- _Instructions to follow_: Go through the data below. Pull out every line that has the word "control".

- _Provided material_:
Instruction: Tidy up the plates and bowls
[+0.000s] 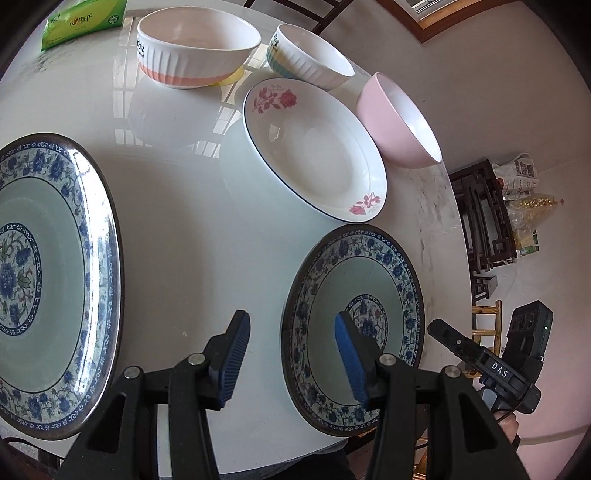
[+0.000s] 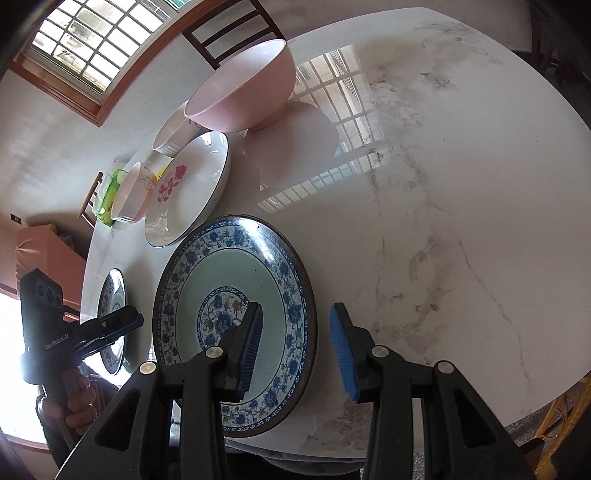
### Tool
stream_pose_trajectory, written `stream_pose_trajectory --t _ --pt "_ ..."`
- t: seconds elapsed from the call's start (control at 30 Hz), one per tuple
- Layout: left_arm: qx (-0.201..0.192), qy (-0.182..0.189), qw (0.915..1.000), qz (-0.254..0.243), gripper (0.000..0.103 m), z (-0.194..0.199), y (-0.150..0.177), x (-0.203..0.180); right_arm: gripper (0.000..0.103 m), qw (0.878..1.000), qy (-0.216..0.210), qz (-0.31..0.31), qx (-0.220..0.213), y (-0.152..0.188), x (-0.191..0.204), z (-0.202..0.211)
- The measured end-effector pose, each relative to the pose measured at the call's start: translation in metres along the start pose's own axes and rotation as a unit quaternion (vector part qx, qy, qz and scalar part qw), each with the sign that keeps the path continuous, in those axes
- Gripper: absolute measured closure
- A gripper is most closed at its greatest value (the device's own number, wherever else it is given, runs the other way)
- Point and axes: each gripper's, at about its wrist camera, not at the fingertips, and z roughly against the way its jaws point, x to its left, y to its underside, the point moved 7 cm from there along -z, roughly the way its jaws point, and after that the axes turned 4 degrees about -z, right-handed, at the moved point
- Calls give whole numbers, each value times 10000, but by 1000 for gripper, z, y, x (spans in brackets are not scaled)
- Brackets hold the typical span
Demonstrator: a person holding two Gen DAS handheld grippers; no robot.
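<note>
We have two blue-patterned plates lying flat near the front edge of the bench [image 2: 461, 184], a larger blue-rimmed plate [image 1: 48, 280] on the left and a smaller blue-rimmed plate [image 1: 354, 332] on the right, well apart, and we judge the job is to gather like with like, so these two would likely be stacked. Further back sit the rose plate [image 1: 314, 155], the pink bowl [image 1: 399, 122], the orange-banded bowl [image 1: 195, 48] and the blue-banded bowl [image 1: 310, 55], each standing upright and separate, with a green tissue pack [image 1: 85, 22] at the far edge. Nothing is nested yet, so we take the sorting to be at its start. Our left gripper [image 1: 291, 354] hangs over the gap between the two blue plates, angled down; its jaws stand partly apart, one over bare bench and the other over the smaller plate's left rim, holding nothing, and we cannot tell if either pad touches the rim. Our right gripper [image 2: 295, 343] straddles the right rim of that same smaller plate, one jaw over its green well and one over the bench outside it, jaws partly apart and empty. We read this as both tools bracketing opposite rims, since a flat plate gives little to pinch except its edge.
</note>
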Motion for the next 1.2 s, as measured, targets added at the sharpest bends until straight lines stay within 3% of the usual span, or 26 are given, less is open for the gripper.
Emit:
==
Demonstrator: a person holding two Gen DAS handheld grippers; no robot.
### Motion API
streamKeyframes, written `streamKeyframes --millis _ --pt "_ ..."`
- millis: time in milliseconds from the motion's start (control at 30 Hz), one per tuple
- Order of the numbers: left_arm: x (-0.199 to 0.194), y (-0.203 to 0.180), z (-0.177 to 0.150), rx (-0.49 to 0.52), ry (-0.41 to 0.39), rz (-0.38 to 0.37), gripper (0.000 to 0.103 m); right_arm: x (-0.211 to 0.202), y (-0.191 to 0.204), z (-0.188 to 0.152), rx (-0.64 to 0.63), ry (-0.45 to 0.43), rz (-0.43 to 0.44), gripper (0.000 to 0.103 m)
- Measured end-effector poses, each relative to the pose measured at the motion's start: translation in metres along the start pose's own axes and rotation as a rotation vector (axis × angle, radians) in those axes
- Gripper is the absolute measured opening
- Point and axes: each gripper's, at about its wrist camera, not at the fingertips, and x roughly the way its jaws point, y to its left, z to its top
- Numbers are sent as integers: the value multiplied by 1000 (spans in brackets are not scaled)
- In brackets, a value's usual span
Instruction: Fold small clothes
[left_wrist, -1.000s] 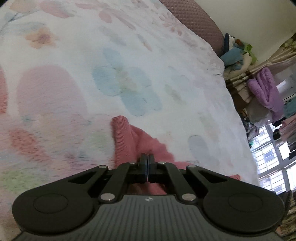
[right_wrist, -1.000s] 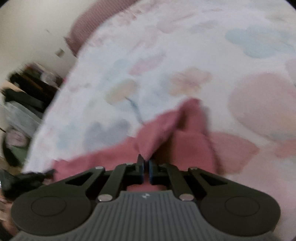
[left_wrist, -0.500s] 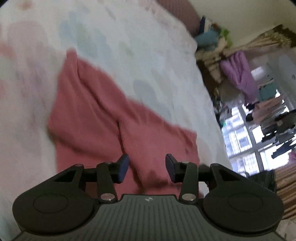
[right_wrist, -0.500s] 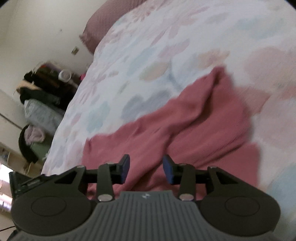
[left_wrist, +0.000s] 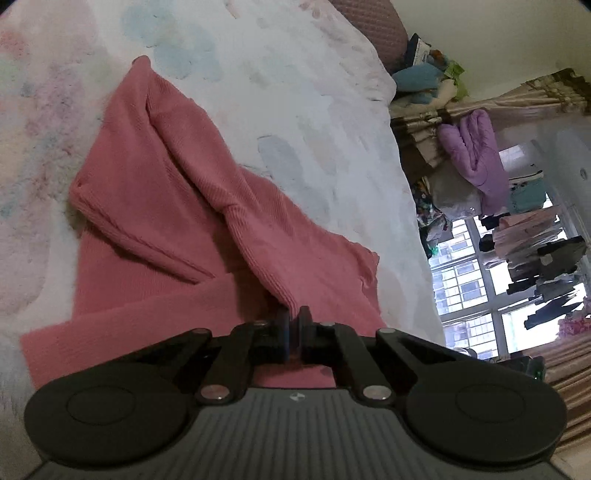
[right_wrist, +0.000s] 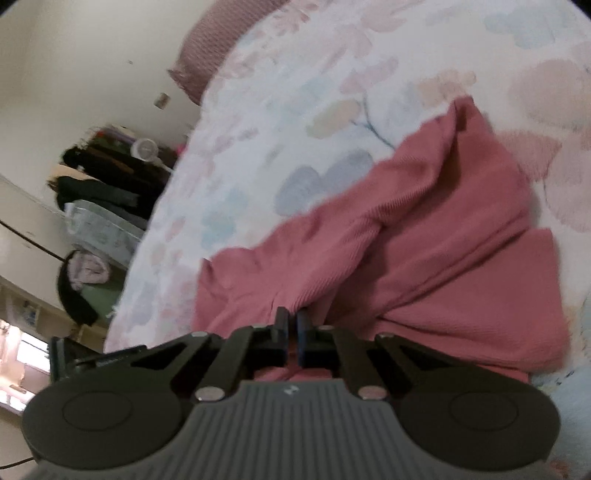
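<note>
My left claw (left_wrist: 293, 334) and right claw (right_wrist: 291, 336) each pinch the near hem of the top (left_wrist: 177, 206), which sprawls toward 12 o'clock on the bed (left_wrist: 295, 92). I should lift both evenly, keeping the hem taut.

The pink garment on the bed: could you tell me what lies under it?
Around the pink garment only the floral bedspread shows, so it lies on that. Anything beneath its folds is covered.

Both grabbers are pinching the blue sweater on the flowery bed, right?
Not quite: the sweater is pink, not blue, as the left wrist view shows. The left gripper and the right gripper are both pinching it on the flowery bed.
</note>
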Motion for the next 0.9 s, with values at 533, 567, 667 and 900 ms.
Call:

- _Exercise output_:
- t: seconds elapsed from the call's start (control at 30 Hz), one per tuple
- millis: time in milliseconds from the motion's start (control at 30 Hz), one per tuple

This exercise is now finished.